▶ **What the task requires**
Your output should be the lines of the entries below, exactly, from the first one through the line that holds "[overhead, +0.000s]".

◆ ◆ ◆ ◆ ◆ ◆ ◆

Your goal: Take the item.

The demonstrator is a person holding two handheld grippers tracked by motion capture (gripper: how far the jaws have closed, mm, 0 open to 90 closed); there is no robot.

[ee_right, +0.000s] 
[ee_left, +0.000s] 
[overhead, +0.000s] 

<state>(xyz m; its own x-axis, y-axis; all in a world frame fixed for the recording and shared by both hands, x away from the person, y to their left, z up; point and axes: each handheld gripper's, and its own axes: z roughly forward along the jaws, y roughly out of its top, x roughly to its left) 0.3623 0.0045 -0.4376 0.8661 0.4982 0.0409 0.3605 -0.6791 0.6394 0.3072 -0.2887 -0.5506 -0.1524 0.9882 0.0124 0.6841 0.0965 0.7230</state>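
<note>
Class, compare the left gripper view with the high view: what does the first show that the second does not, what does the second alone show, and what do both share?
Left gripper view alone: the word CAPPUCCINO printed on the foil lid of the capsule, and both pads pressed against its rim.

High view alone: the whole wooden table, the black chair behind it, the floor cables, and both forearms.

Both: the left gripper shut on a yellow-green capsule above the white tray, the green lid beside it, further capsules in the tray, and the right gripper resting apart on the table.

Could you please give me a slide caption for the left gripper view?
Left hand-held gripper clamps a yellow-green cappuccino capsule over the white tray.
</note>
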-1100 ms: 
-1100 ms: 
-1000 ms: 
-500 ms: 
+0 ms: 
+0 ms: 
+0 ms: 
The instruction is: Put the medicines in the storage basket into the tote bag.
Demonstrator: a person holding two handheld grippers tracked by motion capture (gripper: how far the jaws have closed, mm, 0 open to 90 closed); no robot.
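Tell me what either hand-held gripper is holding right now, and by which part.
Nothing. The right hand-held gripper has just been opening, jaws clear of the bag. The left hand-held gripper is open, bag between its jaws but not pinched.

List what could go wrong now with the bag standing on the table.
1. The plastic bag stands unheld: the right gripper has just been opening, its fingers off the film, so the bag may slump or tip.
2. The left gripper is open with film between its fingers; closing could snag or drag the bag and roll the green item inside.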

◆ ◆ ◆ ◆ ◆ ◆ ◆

▶ **Answer area**
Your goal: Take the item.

The demonstrator is a person holding two handheld grippers tracked by motion capture (gripper: how far the jaws have closed, mm, 0 open to 90 closed); there is no robot.

[ee_right, +0.000s] 
[ee_left, +0.000s] 
[overhead, +0.000s] 

The exercise is finished.